Every line below that holds "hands" must be copied.

*Listed records*
-.-.-

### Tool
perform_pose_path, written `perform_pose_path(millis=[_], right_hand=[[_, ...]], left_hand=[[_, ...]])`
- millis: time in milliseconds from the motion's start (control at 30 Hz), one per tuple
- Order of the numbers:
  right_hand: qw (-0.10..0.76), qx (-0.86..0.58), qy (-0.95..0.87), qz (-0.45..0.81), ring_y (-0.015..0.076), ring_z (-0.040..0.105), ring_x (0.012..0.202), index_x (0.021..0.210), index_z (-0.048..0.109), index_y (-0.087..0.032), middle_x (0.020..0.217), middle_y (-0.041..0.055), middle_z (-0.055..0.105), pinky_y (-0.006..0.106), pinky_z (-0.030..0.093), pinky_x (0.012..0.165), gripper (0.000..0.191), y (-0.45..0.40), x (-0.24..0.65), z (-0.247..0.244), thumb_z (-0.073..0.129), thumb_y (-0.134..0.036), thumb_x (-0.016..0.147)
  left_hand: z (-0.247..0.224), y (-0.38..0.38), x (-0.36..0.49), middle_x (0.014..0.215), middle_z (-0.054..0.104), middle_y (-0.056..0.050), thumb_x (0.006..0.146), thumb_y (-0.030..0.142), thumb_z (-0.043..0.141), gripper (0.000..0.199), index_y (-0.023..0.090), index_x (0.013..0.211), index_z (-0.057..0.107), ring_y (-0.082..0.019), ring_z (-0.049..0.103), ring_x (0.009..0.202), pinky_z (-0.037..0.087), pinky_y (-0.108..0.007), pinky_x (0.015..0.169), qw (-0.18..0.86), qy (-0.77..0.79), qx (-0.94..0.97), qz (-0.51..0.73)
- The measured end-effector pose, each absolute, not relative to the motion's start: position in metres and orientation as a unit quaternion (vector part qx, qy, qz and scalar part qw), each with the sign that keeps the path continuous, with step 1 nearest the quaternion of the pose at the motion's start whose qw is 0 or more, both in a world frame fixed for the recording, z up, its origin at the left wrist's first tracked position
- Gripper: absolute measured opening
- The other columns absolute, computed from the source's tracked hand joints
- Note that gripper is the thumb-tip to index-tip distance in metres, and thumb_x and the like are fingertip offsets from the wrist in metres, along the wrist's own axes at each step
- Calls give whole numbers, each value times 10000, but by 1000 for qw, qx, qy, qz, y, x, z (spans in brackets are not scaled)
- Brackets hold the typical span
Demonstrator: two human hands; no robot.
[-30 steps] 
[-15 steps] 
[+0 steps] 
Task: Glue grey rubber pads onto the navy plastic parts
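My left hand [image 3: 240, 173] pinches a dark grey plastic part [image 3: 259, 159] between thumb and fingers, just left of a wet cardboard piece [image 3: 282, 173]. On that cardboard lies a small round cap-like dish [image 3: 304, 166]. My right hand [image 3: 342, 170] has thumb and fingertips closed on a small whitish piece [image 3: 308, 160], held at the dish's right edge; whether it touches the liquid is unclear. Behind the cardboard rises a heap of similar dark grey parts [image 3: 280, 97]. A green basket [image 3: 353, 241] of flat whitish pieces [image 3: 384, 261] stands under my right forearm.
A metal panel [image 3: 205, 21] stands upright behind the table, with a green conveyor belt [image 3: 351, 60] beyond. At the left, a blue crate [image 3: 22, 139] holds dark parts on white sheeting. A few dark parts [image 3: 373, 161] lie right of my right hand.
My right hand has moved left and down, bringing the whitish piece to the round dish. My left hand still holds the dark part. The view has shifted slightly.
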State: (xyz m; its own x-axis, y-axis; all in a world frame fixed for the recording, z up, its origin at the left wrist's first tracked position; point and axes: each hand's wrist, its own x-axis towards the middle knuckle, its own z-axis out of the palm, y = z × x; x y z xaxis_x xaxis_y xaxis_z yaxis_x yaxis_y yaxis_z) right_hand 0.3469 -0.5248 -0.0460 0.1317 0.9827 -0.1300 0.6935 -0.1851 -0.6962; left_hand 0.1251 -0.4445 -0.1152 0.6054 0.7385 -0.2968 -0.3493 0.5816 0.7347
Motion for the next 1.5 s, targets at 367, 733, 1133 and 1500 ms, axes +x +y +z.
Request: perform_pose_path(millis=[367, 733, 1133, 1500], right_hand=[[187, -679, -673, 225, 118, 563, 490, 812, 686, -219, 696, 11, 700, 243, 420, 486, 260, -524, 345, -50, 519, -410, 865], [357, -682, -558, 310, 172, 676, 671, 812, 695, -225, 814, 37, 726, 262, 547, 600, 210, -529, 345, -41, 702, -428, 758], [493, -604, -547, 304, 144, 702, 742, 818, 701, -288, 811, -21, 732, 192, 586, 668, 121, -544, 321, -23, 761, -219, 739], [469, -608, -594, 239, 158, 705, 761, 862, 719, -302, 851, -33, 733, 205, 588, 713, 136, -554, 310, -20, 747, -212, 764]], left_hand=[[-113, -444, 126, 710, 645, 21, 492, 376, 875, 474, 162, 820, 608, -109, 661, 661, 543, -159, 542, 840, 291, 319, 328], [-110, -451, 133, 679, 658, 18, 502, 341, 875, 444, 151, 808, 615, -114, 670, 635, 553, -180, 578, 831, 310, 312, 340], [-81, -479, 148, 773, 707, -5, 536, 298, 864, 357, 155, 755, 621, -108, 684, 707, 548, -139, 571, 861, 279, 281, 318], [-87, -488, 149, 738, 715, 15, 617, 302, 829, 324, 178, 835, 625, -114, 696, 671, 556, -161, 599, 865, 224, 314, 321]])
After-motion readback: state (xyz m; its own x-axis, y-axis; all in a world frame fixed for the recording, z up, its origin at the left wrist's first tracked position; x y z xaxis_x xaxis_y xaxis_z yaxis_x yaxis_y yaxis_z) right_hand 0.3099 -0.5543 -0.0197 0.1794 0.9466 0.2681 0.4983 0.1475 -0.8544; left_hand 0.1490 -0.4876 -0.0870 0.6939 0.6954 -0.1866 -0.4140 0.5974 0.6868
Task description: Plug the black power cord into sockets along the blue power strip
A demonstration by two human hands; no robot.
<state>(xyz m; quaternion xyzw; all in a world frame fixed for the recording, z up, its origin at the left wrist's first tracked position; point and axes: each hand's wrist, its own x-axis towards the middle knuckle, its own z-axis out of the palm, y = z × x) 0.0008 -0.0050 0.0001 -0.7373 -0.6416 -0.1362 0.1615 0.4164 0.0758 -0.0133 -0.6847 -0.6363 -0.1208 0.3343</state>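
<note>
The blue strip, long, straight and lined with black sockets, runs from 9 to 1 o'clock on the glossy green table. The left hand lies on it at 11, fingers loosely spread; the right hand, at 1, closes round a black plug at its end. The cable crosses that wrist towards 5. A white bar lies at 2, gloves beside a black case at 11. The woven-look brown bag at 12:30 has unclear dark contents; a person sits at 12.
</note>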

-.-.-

*Answer box*
Demonstrator: two human hands; no robot.
A demonstration by two human hands; no robot.

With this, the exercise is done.